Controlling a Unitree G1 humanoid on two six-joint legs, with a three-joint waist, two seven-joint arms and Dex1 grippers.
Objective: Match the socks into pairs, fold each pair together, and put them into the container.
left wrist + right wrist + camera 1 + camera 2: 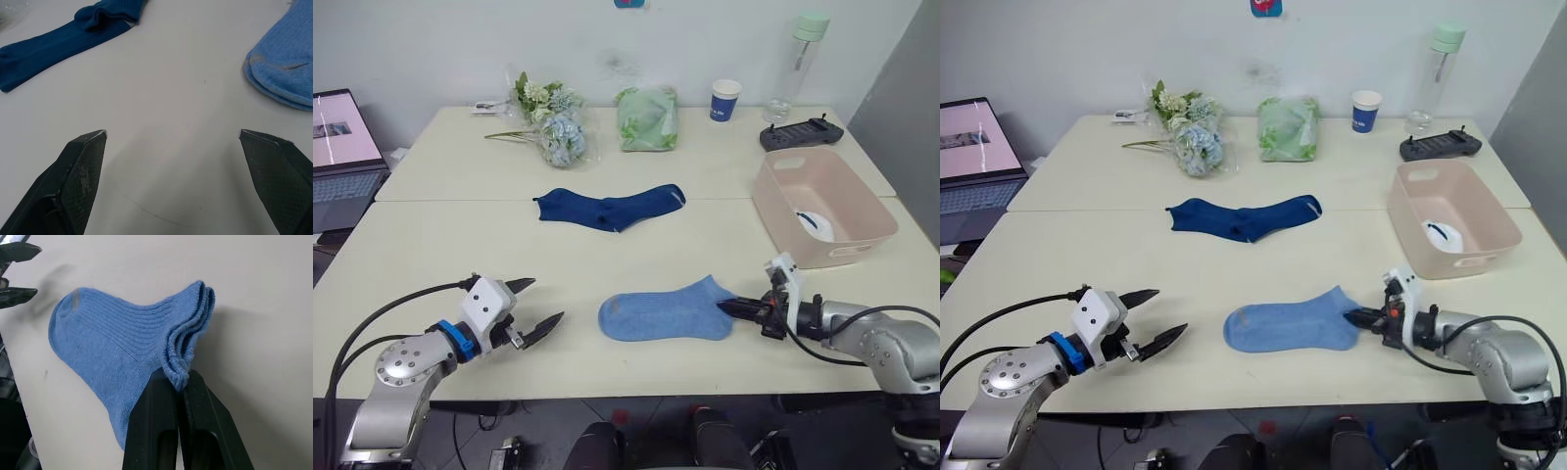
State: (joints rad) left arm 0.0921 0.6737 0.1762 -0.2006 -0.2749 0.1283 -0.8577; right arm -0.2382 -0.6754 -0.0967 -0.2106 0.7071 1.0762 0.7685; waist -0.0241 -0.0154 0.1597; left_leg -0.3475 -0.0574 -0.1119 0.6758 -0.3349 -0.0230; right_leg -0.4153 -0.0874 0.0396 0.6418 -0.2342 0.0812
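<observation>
Two light blue socks [666, 313] lie stacked as one pair near the table's front edge, cuffs to the right. My right gripper [726, 307] is shut on the cuff edge [181, 367] of this pair. My left gripper [546, 300] stands open just above the table, a short way left of the toe end, holding nothing. Two dark navy socks [607, 208] lie overlapped at mid-table. The pale pink container [822, 257] stands at the right with white socks [815, 223] inside.
Along the back stand a bunch of flowers [553, 122], a green bag [648, 117], a blue paper cup [725, 100], a bottle [800, 64] and a black controller [801, 132]. A laptop [342, 147] sits at the far left.
</observation>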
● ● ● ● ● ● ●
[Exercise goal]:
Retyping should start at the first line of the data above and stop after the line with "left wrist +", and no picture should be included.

[Exercise solution]:
Controlling a Unitree G1 humanoid on two six-joint legs, with a three-joint waist, two seven-joint arms and Dex1 grippers.
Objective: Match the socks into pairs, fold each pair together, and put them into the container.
left wrist + right wrist + camera 1 + camera 2: 

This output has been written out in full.